Related Reformed confession: OT Lectionary: Heidelberg Catechism Q&A 96 (Lord’s Day 35)

  • The Lectionary Gospel +

    Mark 1:29-39

    Author: Scott Hoezee

  • Old Testament Lectionary

    Isaiah 40:21-31

    Author: Stan Mast

    Sample sermon: “What Can You Reasonably Expect from God?”  I once preached this sermon, focusing particularly on the beloved verse 31.

    I received a phone call the other day from a modern-day daughter of Job, whom I will call Mary.  At one time Mary had been a pastor’s wife with 2 young children and a nice home, but her husband was extremely abusive and she had to get out of the marriage.  The church did not support her.  Her husband continued to harass her.  Her life has been hellacious for the last 20 years.  Her now-adult children are a source of much heartache, her multiple health problems are bewildering and debilitating, her finances are a mess.  She’s alone, sick, confused and penniless.  And Mary is disappointed with God.

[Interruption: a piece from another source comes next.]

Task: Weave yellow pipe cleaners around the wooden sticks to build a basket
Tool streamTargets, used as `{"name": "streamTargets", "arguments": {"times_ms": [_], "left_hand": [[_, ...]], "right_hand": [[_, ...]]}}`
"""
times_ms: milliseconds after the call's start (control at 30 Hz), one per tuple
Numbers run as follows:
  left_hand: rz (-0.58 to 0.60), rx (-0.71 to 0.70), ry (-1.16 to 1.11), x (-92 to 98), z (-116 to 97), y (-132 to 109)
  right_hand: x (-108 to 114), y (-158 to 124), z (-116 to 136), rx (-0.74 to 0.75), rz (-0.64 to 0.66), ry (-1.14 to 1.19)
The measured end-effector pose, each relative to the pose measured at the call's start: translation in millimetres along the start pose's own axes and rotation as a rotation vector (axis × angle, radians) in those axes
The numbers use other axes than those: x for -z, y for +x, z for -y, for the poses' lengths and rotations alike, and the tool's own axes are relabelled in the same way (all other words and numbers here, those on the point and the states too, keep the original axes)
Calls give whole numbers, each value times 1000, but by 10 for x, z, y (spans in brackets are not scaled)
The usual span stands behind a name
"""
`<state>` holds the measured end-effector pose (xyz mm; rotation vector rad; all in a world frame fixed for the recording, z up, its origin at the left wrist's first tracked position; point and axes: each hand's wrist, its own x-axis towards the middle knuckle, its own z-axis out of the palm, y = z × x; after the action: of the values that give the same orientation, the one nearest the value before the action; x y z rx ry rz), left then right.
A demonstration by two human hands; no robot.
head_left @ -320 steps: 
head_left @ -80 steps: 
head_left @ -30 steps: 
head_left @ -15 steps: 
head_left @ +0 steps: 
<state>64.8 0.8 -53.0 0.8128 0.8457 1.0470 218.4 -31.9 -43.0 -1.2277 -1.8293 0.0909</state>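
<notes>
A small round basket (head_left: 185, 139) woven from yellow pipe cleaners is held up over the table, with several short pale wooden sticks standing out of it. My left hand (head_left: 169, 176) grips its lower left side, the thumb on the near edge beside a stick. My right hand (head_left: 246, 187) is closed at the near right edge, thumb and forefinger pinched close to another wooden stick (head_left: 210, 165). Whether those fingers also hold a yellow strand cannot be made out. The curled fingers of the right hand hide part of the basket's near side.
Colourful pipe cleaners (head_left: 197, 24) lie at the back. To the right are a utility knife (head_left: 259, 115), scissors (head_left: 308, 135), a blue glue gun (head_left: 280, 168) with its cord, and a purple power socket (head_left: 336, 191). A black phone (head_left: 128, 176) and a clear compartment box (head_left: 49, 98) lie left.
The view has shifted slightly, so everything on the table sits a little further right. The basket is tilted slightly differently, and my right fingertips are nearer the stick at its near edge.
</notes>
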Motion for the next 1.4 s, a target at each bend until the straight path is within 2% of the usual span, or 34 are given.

    Through all of her suffering she has done what Isaiah 40:31 encourages God’s people to do; she has put her hope in the Lord.  She believes all these wonderful things that Isaiah 40 says about God.  He is the gentle shepherd who gathers his lambs in his arms and carries them close to his heart.  He is the mighty creator of the universe and the ruler of even the most powerful nations.  He is the all-knowing director of all things, whose mind is beyond our comprehension.  He is the incomparable God, utterly unlike all the false gods of the world.

    Mary genuinely believes that God is real, that God is alive, and she has trusted God’s only Son as her Lord and Savior.  Through all of her trouble, Mary has put her hope in the Lord, expecting that he would act for her, that he would answer her fervent prayers by keeping the promises he makes in his Word.  But it hasn’t worked out the way she expected, and she is disappointed with God.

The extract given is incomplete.